Auf welche Smart City Projekte in Grenoble sind Sie besonders stolz?

Das 2011 konzipierte und 2020 eingeweihte Projekt ABC (Autonomous Building for Citizens) auf der Presqu'Île von Grenoble hat eine Fläche von 5.000 m², die sich auf 62 Wohneinheiten verteilen, von denen 20 dem sozialen Wohnungsbau vorbehalten sind. ABC ist das erste energie- und wasserautarke Gebäudekonzept Frankreichs. Es zielt darauf ab, den Wasserverbrauch um den Faktor 3 zu senken, den Abfall aus der grauen Mülltonne um 40 % zu reduzieren und 70 % des täglichen Strombedarfs der Bewohner*innen zu erzeugen. Um diese Reduzierung des Wasserverbrauchs zu erreichen, wird Regenwasser gesammelt und trinkbar gemacht, um die Wohnungen mit Duschen, Waschbecken, Spülen, Geschirrspülern und Waschmaschinen zu versorgen. Alle Wohnungen sind mit wassersparenden Sanitäreinrichtungen und Zubehör (Wasserhähne, Duschköpfe usw.) ausgestattet. Grauwasser (schadstoffarmes häusliches Abwasser) wird zurückgewonnen, aufbereitet und für Toiletten oder die Bewässerung von Gemeinschaftsgärten wiederverwendet.
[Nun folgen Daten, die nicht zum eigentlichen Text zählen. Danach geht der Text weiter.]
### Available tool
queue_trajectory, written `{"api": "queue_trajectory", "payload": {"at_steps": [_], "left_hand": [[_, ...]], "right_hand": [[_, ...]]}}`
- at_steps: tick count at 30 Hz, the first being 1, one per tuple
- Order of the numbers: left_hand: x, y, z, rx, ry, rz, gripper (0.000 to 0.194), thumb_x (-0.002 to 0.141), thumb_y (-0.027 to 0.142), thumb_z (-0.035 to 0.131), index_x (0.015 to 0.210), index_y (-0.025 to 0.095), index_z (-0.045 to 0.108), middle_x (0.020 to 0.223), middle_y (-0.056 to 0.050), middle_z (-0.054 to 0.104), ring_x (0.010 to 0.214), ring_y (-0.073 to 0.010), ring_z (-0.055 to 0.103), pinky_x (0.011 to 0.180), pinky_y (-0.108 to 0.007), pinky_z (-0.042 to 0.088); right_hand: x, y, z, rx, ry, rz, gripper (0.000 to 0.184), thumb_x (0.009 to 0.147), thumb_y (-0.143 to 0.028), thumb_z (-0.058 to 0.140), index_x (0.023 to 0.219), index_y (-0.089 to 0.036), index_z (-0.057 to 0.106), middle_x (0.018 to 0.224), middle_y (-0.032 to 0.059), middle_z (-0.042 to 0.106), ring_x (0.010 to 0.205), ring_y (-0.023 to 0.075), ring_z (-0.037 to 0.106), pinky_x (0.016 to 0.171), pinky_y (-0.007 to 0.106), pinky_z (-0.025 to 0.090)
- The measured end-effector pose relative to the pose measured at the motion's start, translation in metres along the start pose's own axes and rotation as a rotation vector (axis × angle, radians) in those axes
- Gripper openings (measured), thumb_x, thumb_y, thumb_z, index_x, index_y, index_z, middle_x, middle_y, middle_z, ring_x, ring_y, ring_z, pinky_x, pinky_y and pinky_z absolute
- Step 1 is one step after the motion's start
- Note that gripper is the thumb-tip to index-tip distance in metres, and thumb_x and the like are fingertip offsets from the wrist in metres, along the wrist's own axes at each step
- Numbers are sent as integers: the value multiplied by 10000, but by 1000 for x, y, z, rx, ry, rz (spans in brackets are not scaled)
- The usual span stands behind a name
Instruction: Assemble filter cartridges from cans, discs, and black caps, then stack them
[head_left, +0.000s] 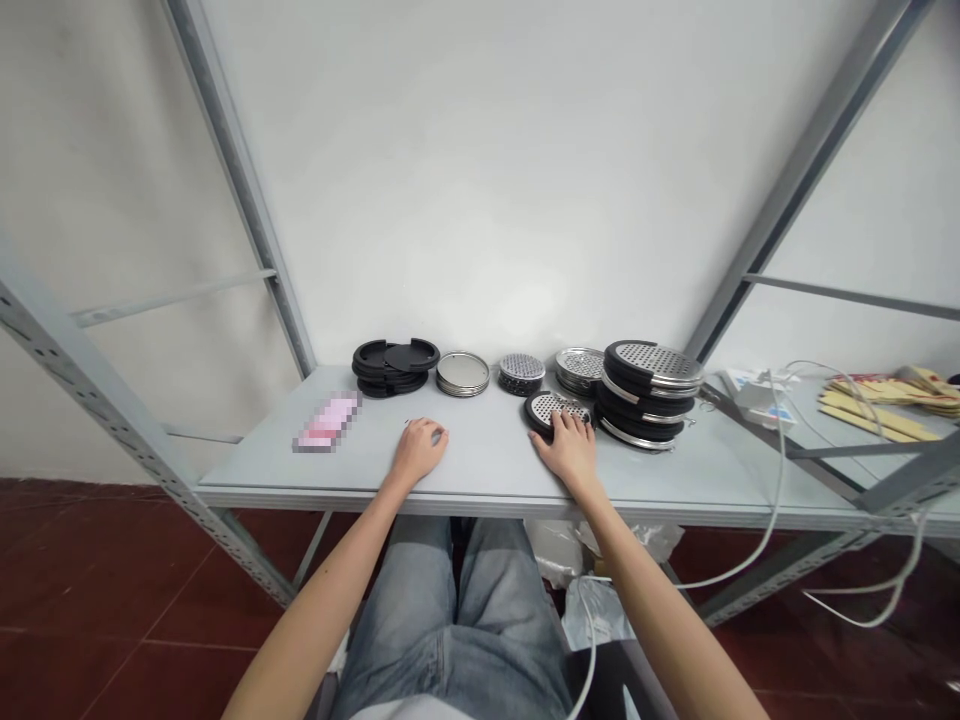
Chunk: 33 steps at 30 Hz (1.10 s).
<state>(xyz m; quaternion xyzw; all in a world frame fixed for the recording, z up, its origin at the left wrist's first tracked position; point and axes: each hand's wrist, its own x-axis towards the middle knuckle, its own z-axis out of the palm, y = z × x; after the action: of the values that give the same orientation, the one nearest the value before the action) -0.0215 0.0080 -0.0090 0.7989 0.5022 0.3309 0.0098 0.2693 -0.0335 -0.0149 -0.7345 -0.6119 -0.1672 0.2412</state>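
Note:
My left hand (418,452) lies on the grey tabletop with its fingers curled and the thumb close to the forefinger. Whatever is inside that curl, if anything, is hidden. My right hand (570,452) rests over the near side of a round perforated metal disc with a black rim (553,405), fingers spread on top and thumb out to the left. Just right of it stands a tall stack of similar perforated discs with black and metal rings (652,385). Behind the right hand are a short stack of small perforated discs (522,370) and a metal-rimmed perforated stack (579,365).
Black plastic rings (390,375) and plain metal rings (463,372) are piled along the wall. A blurred pink object (328,422) lies at left. Shelf posts (247,170) frame both sides. White cables (776,480) hang at right, near yellow strips (874,415).

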Motion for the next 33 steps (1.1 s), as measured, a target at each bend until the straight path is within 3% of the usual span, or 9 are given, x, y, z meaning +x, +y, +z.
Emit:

Auch die Warmwasserbereitung wird durch die Rückgewinnung von Wärme aus Grauwasser optimiert. Dadurch konnte der Wasserverbrauch aus dem städtischen Netz um zwei Drittel gesenkt werden. Dieses Pilotprojekt im Herzen des neuen Öko-Viertels Presqu'île, das selbst große Ambitionen in Bezug auf eine gesundheitsfördernde Stadtplanung hat, fließt in die von Bouygues Construction (einem großen französischen Akteur in diesem Bereich) durchgeführten Untersuchungen zum „Gebäude der Zukunft“ ein.

 

Grenoble war im Jahr 2022 die grüne Hauptstadt Europas. Welche Auswirkungen hatte dies und ist die Stadt noch auf dem Weg, ihre Klimaziele zu erreichen?
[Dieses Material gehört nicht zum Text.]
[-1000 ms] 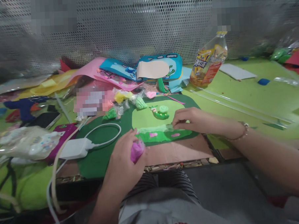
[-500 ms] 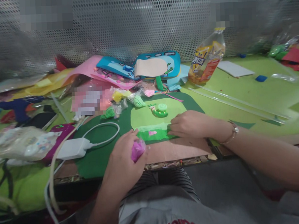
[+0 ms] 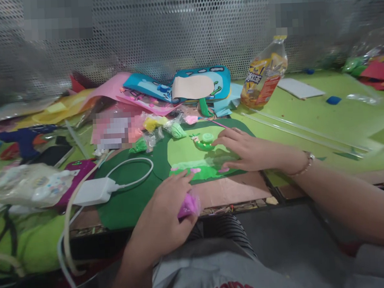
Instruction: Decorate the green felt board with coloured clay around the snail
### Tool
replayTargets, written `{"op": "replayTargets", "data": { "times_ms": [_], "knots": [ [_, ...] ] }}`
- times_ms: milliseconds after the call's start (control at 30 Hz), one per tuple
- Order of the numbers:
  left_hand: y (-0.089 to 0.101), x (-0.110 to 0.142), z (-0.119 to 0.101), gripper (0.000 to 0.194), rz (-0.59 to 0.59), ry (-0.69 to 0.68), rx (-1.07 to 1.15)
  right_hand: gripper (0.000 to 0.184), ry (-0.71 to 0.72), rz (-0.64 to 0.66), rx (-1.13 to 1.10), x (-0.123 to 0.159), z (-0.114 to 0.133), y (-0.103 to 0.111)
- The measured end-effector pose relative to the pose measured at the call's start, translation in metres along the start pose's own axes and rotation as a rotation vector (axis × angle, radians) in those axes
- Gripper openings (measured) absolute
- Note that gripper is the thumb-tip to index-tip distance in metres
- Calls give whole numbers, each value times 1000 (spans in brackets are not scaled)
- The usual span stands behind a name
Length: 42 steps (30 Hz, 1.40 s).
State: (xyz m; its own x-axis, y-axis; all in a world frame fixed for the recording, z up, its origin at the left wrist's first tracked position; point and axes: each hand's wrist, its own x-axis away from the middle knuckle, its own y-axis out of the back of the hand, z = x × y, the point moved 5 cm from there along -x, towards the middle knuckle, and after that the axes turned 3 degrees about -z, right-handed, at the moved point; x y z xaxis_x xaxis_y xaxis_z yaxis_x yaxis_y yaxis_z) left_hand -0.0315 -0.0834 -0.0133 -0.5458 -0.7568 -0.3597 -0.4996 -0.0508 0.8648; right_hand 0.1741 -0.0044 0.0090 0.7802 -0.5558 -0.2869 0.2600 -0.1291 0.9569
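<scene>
My left hand (image 3: 161,211) curls around a lump of purple clay (image 3: 189,205) in clear plastic, its index finger reaching toward the near edge of the green clay strip (image 3: 203,174). Small pink clay pieces (image 3: 195,170) lie on that strip, at its left, middle and right. Over the right part of the light green panel (image 3: 181,149), my right hand (image 3: 251,152) has its fingers spread, fingertips beside a green clay snail (image 3: 206,142). Whether those fingertips touch the snail, I cannot tell. Beneath the panel lies a dark green sheet (image 3: 125,208).
Behind the panel are wrapped clay lumps (image 3: 178,130) and blue picture sheets (image 3: 221,75). A plastic bottle (image 3: 264,83) leans at the back, with clear rods (image 3: 306,132) in front of it. On the left sit a white charger (image 3: 94,191), cables and a phone (image 3: 51,155).
My right hand has lifted off the strip's right end and moved up beside the snail, its fingers spreading. My left hand has shifted slightly right and nearer, uncovering the strip's left end.
</scene>
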Motion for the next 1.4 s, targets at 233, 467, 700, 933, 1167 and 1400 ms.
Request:
{"op": "replayTargets", "data": {
  "times_ms": [233, 467, 700, 933, 1167, 1400],
  "knots": [
    [-1, -1, -3, 36, 79, -44, -10, 82, -117, 92, 26, 3, -8, -15],
    [-2, -2, -3, 37, 81, -28, -9, 78, -174, 107, -11, 0, -15, -19],
    [0, -3, -3, 38, 73, -23, -6, 81, -151, 91, 24, 1, -15, -19],
    [0, -3, -5, 36, 68, -38, -4, 85, -171, 91, 98, 4, -15, -19],
    [0, -3, -3, 43, 62, -15, 3, 86, -201, 66, 99, 1, -12, -19],
    [0, -2, -3, 42, 61, -30, -23, 86, -207, 38, 118, 0, -8, -19]
  ]
}}
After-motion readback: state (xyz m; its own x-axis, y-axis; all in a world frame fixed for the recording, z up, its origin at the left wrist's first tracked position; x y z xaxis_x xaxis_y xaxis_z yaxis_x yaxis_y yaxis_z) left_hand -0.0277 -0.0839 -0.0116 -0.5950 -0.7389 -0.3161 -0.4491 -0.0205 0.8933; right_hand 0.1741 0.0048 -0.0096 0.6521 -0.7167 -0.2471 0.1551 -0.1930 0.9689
Dieser Titel unterstreicht die starke Politik und die Maßnahmen, die wir seit langem zur Bekämpfung des Klimawandels verfolgen. Es ist uns gelungen, das Bewusstsein für die ökologischen Herausforderungen zu schärfen und alle lokalen Akteur*innen rund um das Thema Klimawandel zu vereinen und zu mobilisieren. Die Auswirkungen unserer Politiken und Maßnahmen haben sich vervielfacht. Dieser Titel verpflichtet uns auch zu einer noch ehrgeizigeren Anpassungs- und Transformationspolitik, um diesen Herausforderungen zu begegnen.

Der Titel Grenoble Grüne Hauptstadt Europas 2022 ist ein Sprungbrett, um die territoriale Dynamik rund um die Herausforderungen des ökologischen und sozialen Wandels fortzusetzen. Wir müssen weiterhin mit den Einwohnern und Organisationen der Region zusammenarbeiten, um gemeinsam starke Ziele zu verfolgen: bis 2040 ein kohlenstoffneutrales Gebiet zu werden, die Luftqualität weiter deutlich zu verbessern... Ja, wir sind auf dem richtigen Weg, aber wir müssen unsere Maßnahmen fortsetzen und verstärken.
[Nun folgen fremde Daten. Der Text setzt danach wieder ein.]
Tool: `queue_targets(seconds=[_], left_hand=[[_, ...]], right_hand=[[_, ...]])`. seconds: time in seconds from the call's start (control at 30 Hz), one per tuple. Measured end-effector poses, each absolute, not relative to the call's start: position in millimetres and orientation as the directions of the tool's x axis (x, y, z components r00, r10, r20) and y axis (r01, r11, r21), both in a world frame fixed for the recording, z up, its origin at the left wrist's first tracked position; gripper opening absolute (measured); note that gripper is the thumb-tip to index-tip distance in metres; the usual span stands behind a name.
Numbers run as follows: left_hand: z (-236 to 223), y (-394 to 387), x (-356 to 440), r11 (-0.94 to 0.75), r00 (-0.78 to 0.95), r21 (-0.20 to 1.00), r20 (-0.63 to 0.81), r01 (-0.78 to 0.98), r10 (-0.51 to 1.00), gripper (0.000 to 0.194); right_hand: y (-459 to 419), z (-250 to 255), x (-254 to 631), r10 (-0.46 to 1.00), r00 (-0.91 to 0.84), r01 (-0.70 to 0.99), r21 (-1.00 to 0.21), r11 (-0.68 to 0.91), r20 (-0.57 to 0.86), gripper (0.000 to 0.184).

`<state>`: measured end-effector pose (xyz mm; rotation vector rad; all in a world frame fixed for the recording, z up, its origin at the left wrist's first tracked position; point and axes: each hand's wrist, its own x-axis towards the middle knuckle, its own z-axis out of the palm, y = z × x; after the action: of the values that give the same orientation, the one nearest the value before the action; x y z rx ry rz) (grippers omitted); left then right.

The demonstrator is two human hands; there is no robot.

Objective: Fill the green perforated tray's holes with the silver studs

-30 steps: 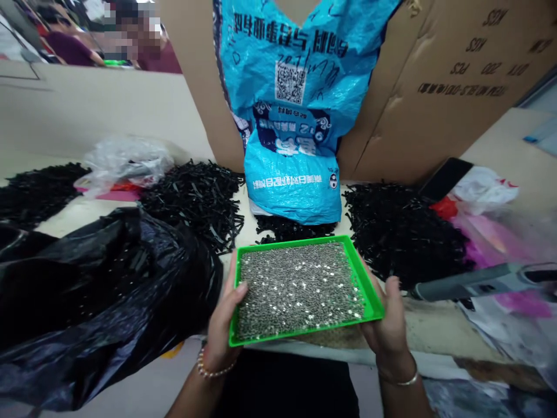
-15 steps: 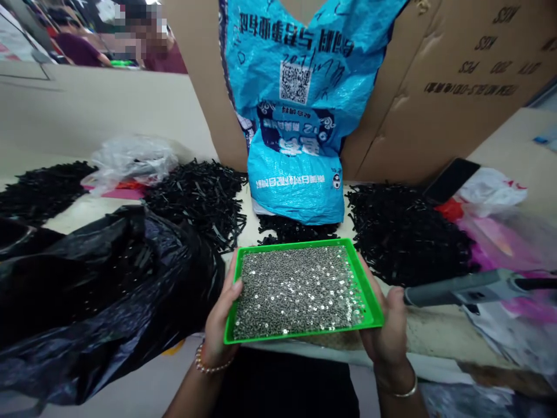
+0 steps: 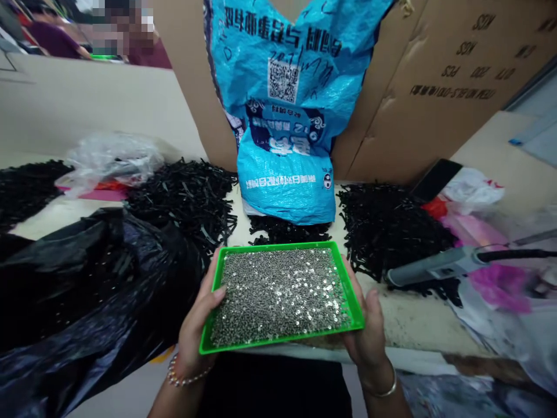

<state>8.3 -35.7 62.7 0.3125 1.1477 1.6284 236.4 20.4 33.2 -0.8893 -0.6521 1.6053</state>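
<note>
- You're holding the green plastic tray (image 3: 278, 246) over the worktop's (image 3: 404, 313) near edge, your left hand (image 3: 195, 331) and right hand (image 3: 368, 331) clamping its opposite sides
- Small silver pieces (image 3: 278, 296) are covering the tray
- Heaps of black plastic pieces (image 3: 400, 232) are lying just beyond it

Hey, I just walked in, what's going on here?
A person is holding a shallow green tray in both hands, with the left hand and right hand at its sides. The tray is covered in small silvery metal pieces. Beyond it, heaps of black parts lie around the foot of a blue woven sack, with a black plastic bag to the left and a grey corded tool to the right.
</note>
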Motion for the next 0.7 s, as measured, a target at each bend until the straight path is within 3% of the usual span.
queue_targets(seconds=[0.7], left_hand=[[59,-35,6,0.001,-0.376,0.824,-0.259,-0.566,0.890,0.074]], right_hand=[[19,44,240,0.974,-0.050,-0.547,-0.810,-0.212,-0.221,0.070]])
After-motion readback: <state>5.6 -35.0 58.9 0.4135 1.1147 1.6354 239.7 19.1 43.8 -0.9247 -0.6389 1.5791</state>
Deshalb haben wir in diesem Jahr einen ehrgeizigen Investitionsplan aufgestellt, um unsere Entwicklungsprojekte, die Fußgängerzone und die Begrünung zu beschleunigen. Und wir haben einen „Sozial- und Klimaschutzschild“ entwickelt, der die Schwächsten schützen soll, die auch angesichts des Klimawandels am meisten gefährdet sind. Zu den Vorzeigeprojekten des Schildes gehören: die Einrichtung einer städtischen Fahrradschule, in der Schüler*innen und Erwachsene unterrichtet werden, die nicht Fahrrad fahren können oder sich damit nicht wohlfühlen; sowie die Einführung der sozialen Ernährungssicherheit, um das Recht auf hochwertige Lebensmittel für alle zu sichern.

 

Welche Städte inspirieren Sie? Und welche Botschaft haben Sie für andere Städte, die sich von Grenoble inspirieren lassen?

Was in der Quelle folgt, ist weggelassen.